Saturday, August 6, 2016

Sacrifice in white.

I have visited veteran's cemeteries.  Some where there are acres of strangers buried under white crosses.  One that has the best views one could want for your loved ones.  Ones that contain people I love.  None of them are easy to visit.

As I walk among the graves and those white stones, I think about the people under them.  Who misses them?  Who did they leave behind?  Who still comes here and speaks to them?  Who touches the stones and reads their names out loud?

The last thing I think about is the religious indication on the stone.  It means nothing to me.  

What does mean something to me is the person laying under that stone.  They went to war for their country, some willing some drafted.  But all went.  And whether they died in battle, or later from the struggles they could not leave behind, or from old age many years after their service, they all served.

I watched the DNC a couple of weeks ago, I cried with Mr. Khan and his wife over the loss of their beloved son and I agreed with his statement about sacrifice.

But it did start me thinking about that sacrifice, the sacrifice of losing your loved one while they serve our country.  OUR country.  Ours.

Who running for the highest office in our country has made this sacrifice?  Who in this particular election has even served or has a family member that has served?

Certainly not Mr. Trump who used deferment a number of times to get out of serving OUR country.  My brother did serve and he was one of the ones that could not leave his struggles behind and lost his battles.  

Certainly not his privileged children that had a choice to serve or not and choose not to.

But also not Hillary Clinton nor her child.

My family has always served.  Grandfathers, uncles, father, brothers, cousins, nephews and I am proud of each and every one of them and grateful.  I look back and wish I had served, but because I was a girl, it was not expected of me.

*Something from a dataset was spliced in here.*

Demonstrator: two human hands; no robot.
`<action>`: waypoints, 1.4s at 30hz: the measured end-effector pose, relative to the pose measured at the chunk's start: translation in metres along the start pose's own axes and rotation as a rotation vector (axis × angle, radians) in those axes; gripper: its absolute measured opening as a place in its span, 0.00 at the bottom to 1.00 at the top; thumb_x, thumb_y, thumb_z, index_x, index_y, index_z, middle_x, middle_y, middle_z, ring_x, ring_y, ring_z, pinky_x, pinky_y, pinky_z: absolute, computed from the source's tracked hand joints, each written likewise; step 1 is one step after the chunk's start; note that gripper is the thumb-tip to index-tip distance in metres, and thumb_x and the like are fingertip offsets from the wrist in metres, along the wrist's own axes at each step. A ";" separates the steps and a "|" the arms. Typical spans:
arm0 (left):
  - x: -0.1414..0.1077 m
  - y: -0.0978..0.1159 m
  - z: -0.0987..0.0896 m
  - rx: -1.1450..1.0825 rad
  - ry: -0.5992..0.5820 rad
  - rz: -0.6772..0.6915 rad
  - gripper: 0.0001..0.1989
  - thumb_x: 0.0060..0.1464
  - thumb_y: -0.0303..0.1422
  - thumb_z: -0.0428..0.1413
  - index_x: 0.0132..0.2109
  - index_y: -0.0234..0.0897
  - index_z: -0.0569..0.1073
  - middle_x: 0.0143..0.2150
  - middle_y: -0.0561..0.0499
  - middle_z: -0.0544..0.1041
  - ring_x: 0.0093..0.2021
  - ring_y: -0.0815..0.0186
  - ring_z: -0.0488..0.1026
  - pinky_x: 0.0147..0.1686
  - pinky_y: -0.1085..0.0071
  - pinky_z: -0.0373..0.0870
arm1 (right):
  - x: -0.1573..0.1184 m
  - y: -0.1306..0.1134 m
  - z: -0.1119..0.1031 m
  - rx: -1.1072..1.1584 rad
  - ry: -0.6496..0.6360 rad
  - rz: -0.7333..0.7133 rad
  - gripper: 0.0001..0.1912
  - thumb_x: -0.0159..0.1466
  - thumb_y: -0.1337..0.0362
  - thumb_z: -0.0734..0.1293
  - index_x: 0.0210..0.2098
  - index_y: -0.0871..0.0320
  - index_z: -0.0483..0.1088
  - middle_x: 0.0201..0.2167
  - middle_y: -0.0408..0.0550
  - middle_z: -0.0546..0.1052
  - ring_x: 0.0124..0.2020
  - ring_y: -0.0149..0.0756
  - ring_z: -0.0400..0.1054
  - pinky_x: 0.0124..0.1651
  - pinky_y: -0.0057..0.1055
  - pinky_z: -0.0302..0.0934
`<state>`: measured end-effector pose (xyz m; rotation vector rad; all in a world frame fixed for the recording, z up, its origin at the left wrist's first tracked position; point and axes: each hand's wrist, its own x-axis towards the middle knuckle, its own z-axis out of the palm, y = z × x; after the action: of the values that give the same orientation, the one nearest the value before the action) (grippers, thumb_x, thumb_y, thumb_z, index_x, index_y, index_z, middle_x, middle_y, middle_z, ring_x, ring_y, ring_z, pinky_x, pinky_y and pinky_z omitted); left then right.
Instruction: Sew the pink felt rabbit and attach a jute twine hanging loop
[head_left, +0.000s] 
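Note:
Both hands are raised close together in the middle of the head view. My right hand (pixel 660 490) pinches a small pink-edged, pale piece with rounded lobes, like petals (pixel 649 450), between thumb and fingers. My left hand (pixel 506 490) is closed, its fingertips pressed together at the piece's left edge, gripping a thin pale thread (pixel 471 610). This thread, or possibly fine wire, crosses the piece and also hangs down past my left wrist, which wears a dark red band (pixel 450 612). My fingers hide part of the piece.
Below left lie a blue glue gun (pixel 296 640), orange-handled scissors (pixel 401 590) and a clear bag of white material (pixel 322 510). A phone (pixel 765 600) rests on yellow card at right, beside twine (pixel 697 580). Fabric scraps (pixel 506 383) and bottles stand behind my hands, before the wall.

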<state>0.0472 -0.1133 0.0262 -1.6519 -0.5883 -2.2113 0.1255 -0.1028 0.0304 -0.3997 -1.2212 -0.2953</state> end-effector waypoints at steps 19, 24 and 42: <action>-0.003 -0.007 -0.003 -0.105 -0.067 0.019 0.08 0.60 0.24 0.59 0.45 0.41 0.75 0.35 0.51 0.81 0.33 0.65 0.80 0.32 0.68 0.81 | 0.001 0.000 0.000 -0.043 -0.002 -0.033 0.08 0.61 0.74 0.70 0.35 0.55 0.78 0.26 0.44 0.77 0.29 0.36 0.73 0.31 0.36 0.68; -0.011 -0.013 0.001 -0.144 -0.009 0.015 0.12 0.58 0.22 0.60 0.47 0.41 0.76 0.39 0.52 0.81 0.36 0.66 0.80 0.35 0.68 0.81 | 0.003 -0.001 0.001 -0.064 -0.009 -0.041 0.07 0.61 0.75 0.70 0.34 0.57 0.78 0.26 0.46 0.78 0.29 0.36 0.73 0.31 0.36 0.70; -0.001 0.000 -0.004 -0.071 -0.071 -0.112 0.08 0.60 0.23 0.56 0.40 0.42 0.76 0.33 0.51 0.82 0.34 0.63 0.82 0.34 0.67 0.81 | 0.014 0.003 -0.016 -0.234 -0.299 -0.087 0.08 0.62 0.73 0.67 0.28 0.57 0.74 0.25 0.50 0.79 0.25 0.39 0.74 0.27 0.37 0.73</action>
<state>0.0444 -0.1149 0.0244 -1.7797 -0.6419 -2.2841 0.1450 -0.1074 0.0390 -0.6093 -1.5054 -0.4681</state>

Perhaps it should be expected of all of us.  Perhaps is we had mandatory service and more people actually faced losing a loved one that would be under one of these white monuments some day, they might not be so willing to drop a bomb or send young people to foreign lands to perhaps never come home.  Perhaps if everyone in OUR country faced this possibility it would no longer be a possibility?


1 comment:

smeg said...

I haven't checked here in a while. I've missed your writings.